Starnberg – Die Corona-Krise hat im vergangenen Jahr die Gewerbesteuereinnahmen im Landkreis Starnberg deutlich einbrechen lassen. Das Aufkommen schrumpfte gegenüber dem Vorjahr um rund 23 Prozent auf mehr als 87 Millionen Euro, vor Abzug der Gewerbesteuerumlage an Bund und Länder. Keiner der Kommunen im Landkreis erhöhte oder senkte den Gewerbesteuerhebesatz im Jahr 2020. Dieser lag im Landkreis im Durchschnitt bei 309 Prozent, so eine Auswertung der IHK für München und Oberbayern.
In ganz Oberbayern lag der Durchschnitts-Hebesatz unverändert bei 335 Prozent. Sechs von 500 oberbayerischen Gemeinden erhöhten im Vergleich zu 2019 ihre Gewerbesteuerhebesätze. Senkungen des Hebesatzes gab es dagegen in zwei Gemeinden. Mit einem Hebesatz von 340 Prozent ist Gilching Spitzenreiter bei der Höhe des Gewerbesteuerhebesatzes im Landkreis. Am anderen Ende der Skala steht Pöcking. Dort liegt der Hebesatz bei 240 Prozent. Gesetzlich ist den Gemeinden bundesweit ein Mindesthebesatz von 200 Prozent vorgeschrieben.

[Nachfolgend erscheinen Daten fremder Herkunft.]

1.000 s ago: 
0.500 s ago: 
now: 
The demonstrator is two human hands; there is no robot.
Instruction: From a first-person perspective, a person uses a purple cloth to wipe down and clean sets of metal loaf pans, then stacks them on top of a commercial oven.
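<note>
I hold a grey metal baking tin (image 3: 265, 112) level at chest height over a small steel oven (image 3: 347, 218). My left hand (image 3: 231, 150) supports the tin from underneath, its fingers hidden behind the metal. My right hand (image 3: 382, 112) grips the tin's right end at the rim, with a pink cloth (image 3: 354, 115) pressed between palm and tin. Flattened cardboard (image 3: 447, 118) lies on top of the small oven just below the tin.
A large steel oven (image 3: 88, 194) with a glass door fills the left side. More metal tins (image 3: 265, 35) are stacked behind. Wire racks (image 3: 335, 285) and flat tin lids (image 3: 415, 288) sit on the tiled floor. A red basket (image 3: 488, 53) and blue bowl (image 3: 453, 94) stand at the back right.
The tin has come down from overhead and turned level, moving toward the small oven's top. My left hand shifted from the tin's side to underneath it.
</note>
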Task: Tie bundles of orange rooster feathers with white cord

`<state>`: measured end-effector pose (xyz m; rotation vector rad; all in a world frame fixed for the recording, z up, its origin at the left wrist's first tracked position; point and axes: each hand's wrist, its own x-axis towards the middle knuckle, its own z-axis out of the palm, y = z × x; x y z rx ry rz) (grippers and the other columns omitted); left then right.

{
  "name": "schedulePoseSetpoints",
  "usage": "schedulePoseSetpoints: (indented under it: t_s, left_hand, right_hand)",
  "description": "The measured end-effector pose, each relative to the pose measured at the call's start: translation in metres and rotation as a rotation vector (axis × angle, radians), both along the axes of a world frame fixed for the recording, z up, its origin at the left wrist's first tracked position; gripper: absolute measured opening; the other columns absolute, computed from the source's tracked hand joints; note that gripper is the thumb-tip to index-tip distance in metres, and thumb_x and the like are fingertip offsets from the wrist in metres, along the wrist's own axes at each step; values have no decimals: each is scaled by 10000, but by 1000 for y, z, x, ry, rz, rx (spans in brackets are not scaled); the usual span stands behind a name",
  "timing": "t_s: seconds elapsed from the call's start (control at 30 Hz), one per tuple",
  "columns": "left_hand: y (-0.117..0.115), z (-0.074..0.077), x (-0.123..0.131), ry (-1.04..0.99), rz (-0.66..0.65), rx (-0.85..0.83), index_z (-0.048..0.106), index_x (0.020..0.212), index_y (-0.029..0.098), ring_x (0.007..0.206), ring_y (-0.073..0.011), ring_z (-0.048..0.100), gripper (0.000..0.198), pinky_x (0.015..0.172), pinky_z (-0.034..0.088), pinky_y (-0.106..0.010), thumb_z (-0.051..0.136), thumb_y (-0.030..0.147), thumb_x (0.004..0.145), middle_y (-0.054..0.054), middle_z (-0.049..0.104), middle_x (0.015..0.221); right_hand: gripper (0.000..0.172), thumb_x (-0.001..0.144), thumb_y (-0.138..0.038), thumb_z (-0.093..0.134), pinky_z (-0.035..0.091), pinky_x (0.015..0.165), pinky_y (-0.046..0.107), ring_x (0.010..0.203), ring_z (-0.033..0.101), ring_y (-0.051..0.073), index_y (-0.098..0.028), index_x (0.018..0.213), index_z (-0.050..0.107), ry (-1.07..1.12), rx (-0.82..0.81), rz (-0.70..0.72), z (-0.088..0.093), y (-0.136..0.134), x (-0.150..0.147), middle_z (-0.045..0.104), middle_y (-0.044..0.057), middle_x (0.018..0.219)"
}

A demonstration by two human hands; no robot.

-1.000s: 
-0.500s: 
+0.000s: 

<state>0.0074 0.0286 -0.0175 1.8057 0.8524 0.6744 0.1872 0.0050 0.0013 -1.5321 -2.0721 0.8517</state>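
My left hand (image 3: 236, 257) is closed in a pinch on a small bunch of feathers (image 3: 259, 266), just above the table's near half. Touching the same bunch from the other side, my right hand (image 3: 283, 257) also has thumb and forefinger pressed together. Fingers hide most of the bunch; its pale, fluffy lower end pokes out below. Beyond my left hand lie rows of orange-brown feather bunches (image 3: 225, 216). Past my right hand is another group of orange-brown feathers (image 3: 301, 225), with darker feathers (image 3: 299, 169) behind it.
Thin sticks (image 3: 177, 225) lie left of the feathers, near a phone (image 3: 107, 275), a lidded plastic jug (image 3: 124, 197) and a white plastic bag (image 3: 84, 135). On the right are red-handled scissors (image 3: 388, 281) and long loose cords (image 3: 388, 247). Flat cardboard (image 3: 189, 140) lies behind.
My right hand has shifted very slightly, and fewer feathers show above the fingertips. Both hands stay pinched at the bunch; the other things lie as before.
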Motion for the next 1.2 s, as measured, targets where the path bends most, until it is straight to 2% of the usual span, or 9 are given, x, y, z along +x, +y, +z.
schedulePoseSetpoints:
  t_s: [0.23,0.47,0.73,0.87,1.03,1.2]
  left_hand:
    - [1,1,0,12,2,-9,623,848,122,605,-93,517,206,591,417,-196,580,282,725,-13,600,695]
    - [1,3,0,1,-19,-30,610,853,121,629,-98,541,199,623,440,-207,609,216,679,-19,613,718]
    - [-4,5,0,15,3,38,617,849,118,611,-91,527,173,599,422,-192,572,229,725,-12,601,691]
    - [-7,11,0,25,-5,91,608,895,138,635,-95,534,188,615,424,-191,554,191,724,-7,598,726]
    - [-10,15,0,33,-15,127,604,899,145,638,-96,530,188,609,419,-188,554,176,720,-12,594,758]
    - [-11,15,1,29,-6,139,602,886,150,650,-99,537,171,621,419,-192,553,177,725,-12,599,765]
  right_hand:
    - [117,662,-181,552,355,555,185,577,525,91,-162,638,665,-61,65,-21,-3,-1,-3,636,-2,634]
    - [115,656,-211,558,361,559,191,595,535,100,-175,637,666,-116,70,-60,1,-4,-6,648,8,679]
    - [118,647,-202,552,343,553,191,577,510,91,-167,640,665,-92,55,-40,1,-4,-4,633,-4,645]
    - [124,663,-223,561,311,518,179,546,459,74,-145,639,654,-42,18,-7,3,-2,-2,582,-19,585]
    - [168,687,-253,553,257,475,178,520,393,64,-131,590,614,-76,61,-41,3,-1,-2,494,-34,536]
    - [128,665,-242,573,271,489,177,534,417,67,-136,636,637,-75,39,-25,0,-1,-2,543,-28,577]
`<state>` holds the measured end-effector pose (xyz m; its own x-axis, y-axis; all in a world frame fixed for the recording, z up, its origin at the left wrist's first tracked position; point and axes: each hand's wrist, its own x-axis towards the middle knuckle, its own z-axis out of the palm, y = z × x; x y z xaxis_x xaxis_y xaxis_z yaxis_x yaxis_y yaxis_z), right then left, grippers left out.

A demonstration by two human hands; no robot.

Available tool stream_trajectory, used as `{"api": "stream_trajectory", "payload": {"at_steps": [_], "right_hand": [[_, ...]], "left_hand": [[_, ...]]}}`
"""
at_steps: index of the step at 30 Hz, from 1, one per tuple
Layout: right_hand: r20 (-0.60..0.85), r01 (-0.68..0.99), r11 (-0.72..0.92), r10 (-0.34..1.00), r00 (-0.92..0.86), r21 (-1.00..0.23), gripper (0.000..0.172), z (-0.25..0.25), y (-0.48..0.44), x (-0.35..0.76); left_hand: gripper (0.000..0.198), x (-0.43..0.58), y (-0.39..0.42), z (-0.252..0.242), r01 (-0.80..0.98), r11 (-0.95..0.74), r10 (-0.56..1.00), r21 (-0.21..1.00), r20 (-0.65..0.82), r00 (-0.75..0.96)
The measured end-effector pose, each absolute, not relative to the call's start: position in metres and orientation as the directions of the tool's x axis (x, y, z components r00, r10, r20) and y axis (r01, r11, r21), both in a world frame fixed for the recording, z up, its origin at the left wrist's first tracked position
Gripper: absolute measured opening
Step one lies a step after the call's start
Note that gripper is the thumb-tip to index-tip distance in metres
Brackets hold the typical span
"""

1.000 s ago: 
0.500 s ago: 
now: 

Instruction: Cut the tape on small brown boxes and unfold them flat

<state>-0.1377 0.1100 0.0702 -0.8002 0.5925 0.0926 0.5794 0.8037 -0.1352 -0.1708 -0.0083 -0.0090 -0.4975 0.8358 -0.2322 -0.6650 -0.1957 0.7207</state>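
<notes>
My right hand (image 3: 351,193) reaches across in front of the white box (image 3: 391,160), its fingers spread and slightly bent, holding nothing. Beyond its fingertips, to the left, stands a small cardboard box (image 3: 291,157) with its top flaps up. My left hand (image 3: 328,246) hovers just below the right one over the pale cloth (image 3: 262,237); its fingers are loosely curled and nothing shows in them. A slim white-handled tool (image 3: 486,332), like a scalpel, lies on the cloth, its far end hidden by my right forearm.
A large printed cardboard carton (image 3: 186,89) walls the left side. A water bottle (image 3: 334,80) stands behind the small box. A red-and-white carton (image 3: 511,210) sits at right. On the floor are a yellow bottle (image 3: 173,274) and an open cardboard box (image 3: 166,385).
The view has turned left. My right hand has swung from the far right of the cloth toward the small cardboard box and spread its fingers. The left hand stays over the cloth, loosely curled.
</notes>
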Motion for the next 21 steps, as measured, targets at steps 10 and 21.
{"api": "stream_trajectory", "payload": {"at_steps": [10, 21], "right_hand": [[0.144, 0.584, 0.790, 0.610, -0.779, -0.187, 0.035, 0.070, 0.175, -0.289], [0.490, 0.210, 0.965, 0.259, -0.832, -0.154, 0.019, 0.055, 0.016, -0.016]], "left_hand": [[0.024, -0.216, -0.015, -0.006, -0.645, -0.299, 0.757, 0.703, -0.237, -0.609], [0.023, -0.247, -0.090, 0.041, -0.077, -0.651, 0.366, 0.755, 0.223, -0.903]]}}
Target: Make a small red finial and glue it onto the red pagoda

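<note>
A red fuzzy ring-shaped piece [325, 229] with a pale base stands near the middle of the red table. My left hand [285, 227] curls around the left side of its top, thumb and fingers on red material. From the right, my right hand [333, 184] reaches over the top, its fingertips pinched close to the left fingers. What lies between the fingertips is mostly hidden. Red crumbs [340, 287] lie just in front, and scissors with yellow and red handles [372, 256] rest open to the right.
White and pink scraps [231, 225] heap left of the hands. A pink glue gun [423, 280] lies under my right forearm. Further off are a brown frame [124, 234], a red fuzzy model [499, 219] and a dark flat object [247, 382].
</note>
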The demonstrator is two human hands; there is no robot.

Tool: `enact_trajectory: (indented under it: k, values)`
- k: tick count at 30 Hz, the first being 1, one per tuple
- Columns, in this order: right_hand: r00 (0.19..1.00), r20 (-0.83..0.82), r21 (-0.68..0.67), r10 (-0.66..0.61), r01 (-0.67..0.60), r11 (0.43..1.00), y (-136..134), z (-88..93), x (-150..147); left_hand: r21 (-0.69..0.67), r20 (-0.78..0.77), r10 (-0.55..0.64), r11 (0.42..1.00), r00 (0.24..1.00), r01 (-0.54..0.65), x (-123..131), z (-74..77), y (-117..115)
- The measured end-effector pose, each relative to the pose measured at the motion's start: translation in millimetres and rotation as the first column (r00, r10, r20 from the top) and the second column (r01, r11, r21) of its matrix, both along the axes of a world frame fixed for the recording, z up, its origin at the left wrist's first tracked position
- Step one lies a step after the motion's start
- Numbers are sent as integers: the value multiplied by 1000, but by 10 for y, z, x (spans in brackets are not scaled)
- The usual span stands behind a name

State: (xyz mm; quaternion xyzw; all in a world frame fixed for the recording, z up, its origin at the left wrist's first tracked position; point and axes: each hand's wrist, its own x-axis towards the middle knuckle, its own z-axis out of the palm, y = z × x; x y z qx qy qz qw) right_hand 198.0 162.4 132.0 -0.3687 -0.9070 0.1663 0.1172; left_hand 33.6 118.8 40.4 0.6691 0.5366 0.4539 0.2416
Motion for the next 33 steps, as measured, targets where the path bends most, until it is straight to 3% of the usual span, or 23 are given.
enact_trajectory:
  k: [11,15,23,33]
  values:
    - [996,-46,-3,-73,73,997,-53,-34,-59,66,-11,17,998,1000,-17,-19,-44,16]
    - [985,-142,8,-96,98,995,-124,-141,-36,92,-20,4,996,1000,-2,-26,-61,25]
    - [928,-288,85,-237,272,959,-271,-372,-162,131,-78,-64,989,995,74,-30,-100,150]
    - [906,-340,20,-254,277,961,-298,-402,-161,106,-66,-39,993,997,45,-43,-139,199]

„Die Corona-Krise hat die Betriebe in vielen Branchen äußerst stark belastet. Keinesfalls darf die aufkeimende Erholung durch ein unzeitgemäßes Drehen an der Steuerschraube bedroht werden. Die Betriebe brauchen ihre Liquidität jetzt vor allem für Investitionen. Die Wirtschaft setzt auf das Augenmaß der Kommunen, da diesen bei finanziellem Bedarf Bund und Länder unter die Arme greifen können“, sagt Martin Eickelschulte, Vorsitzender des IHK-Regionalausschusses Starnberg. „Ein niedriger Hebesatz lässt den Betrieben mehr Luft zum Atmen und Investieren und führt nachhaltig zu einer besseren wirtschaftlichen Entwicklung mit entsprechenden Steuereinnahmen.“
Grundlage der IHK-Auswertung sind die Daten zu den Gewerbesteuerhebesätzen und Gemeindefinanzen, die regelmäßig vom Bayerischen Landesamt für Statistik veröffentlicht werden.